Труднее всего стало Дарине, когда через, полгода отца ее выпустили из тюрьмы. Из уважения к родителю Дарина никогда не судила его, или судила очень снисходительно. Например, Интрибус всю неделю одевался изысканно, даже элегантно, он гордился немножко своим дворянством. С очень неприятным чувством начала теперь Дарина замечать, что всякий раз, одев пасторский сюртук и собираясь в церковь, отец принимает выражение какой-то профессиональной набожности; что сама профессия его — или призвание — требует лицемерия. Дарина не ставила отцу в вину его светскости, тут она молча переняла снисходительный взгляд матери. А теперь — хотя и против желания — начала осуждать и светскость его, и воскресное лицемерие. Может ли священник держаться естественно, непринужденно пред алтарем? — спрашивала себя Дарина, потому что в мысли ее непрошеной гостьей втиралась служанка. Служанка была неверующая — это уж Дарина заметила, — хотя и посещала церковь, чтоб не привлекать внимания. Дарина не могла не уважать служанку, что, пожалуй, злило ее пуще всего. Все работы, как нарочно, — и, конечно же нарочно, — служанка исполняла образцово, добросовестно гнула спину, добросовестно ухаживала за матерью Дарины, даже по ночам бодрствовала возле нее. Мама, бедняжка, тотчас почувствовала, какая у нее деликатная, самоотверженная сиделка. Не могла нахвалиться ею и вскоре просто не желала расставаться с ней ни на минуту. Что поделать? Подчиняясь самому благородному в себе, Дарина вынуждена была признать: надо уважать убеждение, во имя которого эта женщина гнет спину и выносит ночные горшки. Но так как-то уж выходило у Дарины: чем более принуждена она была уважать служанку, тем неприятнее становилась ей эта женщина. В конце концов Дарина сказала себе: ах, это я ведь кукушку в родное гнездо пустила! Кукушка, при всей ее скромности, постепенно вытесняла предрассудки и мировоззрение Дарины, а может, и Дарину вообще. Так, Дарина заметила теперь, что отец ее, проповедуя, воздействует на верующих только своим особым монотонно-величавым голосом, что он слишком часто вскидывает руки в стороны, как бы обнимая с кафедры всех и каждого. И вот Дарина подумала: «Ох вы, попы! Да вы же только чувства трогаете, заклинаете. Вам бы побольше убеждать людей…» Иногда она мысленно обращалась к отцу: «Татко, татко, внимательно я тебя слушаю, и кажется мне — ты больше полагаешься на обаяние голоса и жестов своих, чем на аргументы…»

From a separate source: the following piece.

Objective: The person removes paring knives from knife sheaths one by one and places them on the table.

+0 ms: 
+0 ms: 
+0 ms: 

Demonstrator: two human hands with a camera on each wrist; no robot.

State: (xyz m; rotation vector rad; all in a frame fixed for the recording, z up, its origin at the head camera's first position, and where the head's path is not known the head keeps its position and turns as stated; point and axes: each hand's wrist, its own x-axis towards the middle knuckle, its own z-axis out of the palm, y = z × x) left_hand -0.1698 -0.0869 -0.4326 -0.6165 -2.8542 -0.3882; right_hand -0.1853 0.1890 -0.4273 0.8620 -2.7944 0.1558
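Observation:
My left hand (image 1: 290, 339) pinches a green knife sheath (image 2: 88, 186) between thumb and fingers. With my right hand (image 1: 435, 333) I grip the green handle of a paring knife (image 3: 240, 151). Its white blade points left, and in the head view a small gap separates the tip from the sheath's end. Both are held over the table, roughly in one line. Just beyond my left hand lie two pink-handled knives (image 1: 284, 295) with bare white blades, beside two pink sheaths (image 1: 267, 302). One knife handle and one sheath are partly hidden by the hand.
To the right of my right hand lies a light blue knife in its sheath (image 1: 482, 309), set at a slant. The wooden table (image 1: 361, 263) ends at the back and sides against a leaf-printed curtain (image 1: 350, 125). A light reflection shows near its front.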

Медленно и неуловимо ослабевало напряжение между учительницей и служанкой: учительница отказывалась, избавлялась от предрассудков. Обе женщины сближались, пока не подружились. Дарина и раньше замечала — еще бы! — что Паулинка так и светится любовью. Кто-то тайно ходил к Паулинке. Да и сама Паулинка чувствовала, что не утаить ей любви в выражении глаз и лица. И призналась, что ходит к ней муж. Опасными были эти свидания, но Дарина представить себе не могла более прекрасной любви. В любви этих двух людей видела она пример и для себя. Сама тосковала, вспоминала о Томаше. Она ничего не знала о нем.
Когда Томаша выпустили из тюрьмы, она призналась Паулинке:
— Томаш уже два дня дома, а еще не показывался…
— Так покажитесь вы ему! — просто сказала Паулинка. — А то все у вас как-то по-лютерански выходит: ждать да страдать…
В любви для Паулинки понимать друг друга было ценнее, чем приносить жертвы.
2
Напрасно Менкина, выйдя из тюрьмы, старался выяснить обстоятельства своего ареста.
Многое тогда было неясным. Многое останется неясным навсегда. Никто не знал тогда, как и теперь не знает, почему, как, в какой связи разразилась катастрофа, когда Томаш из любезности пронес десять-двадцать шагов два тяжелых, набитых антигосударственным содержимым чемодана.
Лянцушко, второй метранпаж типографии «Гардиста», бывшей «Мелантрих», сказал то, что счел нужным. Полицейский фотограф увековечил вспухшее лицо, протоколист — гордый ответ:
«Что вам от меня надо? Я коммунист, а вы полицейские. Есть у вас против меня что-нибудь, есть доказательства — судите меня, но ни о чем не спрашивайте. Ничего я вам не скажу».
Так отвечал на допросе второй метранпаж Лянцушко. Его показание на веки вечные зафиксировано в протоколе, его лицо — на полицейском снимке, но ни Менкина, ни Лычкова, мать Павола Лычко, никогда не узнают, почему, как, при каких обстоятельствах должен был перейти на нелегальное положение Павол Лычко, ближайший товарищ, член Центрального Комитета партии.